Assigned task
Tally the lines in the entries below where the string "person" occurs. Reply with the total alone.

□ □ □ □

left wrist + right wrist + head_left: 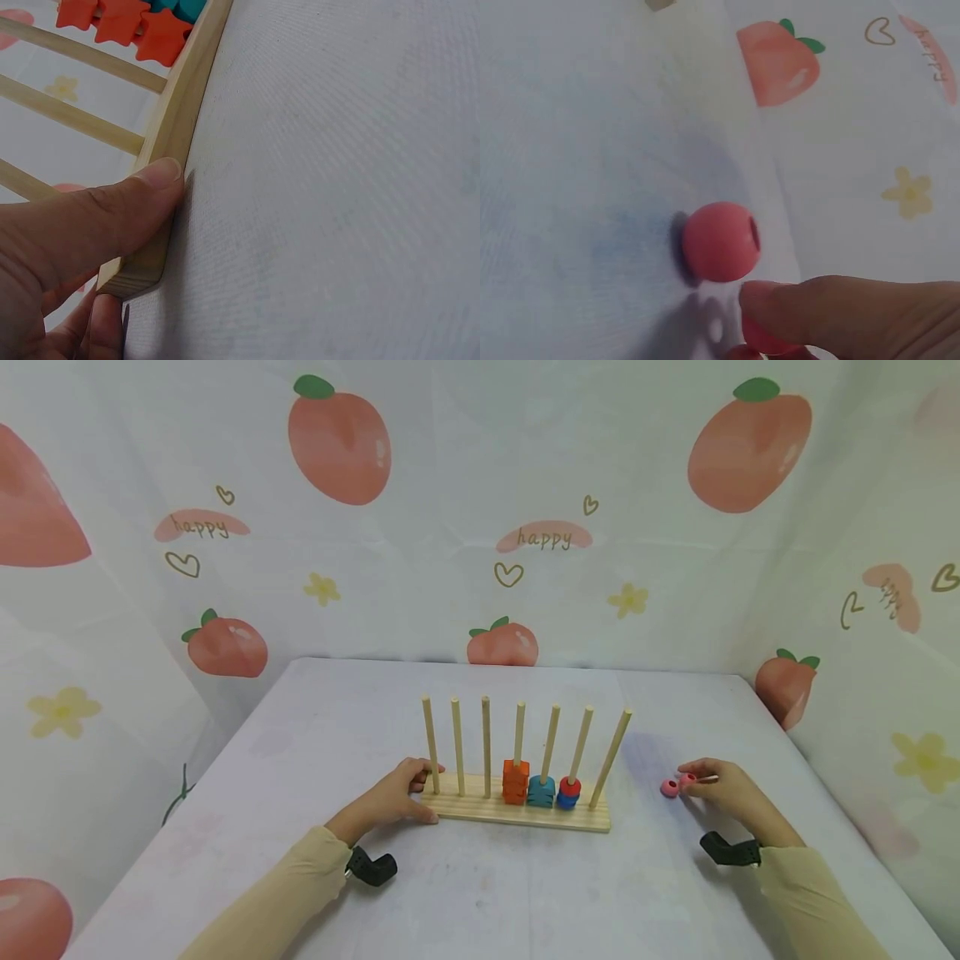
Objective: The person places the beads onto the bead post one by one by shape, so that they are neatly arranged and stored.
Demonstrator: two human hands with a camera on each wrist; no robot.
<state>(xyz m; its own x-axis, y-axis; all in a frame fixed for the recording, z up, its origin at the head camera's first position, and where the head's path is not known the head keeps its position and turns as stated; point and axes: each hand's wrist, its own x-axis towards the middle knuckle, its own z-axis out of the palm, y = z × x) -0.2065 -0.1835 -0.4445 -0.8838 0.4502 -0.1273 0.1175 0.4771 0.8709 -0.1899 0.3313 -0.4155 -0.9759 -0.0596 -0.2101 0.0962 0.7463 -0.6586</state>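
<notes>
My left hand (397,795) grips the left end of a wooden base (517,812) with a row of upright pegs; in the left wrist view the thumb (112,217) lies along its front edge. Orange star beads (515,782) sit on the middle peg. To their right come teal beads (541,792), then a red bead over a blue one (568,793). The rightmost peg (611,756) and the three left pegs are bare. At the right, my right hand (723,789) pinches a pink bead (769,337). Another pink bead (721,241) rests on the table beside it.
A white cloth covers the table (480,893). Behind it hangs a fabric backdrop (435,527) printed with peaches, hearts and flowers. A black wrist camera mount (371,866) is strapped to the left wrist, and another mount (729,850) to the right.
</notes>
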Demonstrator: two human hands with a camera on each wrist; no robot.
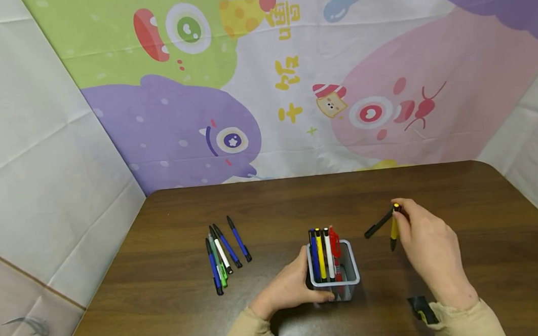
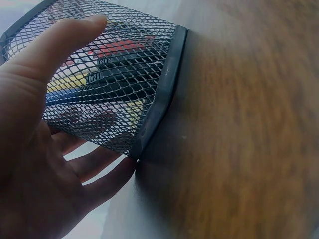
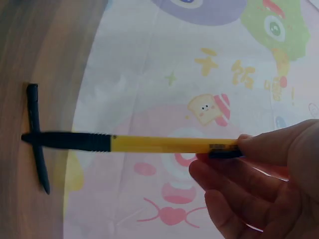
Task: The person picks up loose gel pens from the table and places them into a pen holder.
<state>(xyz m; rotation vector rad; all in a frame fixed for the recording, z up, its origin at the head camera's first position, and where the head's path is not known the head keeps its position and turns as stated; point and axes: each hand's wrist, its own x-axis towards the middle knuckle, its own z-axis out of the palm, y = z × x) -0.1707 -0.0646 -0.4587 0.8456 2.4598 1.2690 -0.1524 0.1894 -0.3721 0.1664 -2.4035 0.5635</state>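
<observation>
My left hand (image 1: 293, 286) grips a mesh pen holder (image 1: 356, 270), its thumb across the near side and fingers around the left. Inside the holder stand a blue pen (image 1: 315, 257), a yellow pen (image 1: 320, 251), a white pen (image 1: 329, 253) and a red pen (image 1: 335, 243). In the left wrist view the mesh wall (image 2: 124, 74) lies between thumb and fingers. My right hand (image 1: 430, 246) pinches another yellow pen (image 3: 159, 144) near its clip end, the black tip pointing down. Behind it a black pen (image 3: 40, 149) lies on the table.
To the left on the brown table (image 1: 174, 274) lies a loose group of several pens: blue pens (image 1: 227, 245), a white pen (image 1: 223, 256) and a green pen (image 1: 220, 269). A cartoon-printed cloth (image 1: 295, 151) hangs behind the table's far edge.
</observation>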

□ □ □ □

Exercise answer
2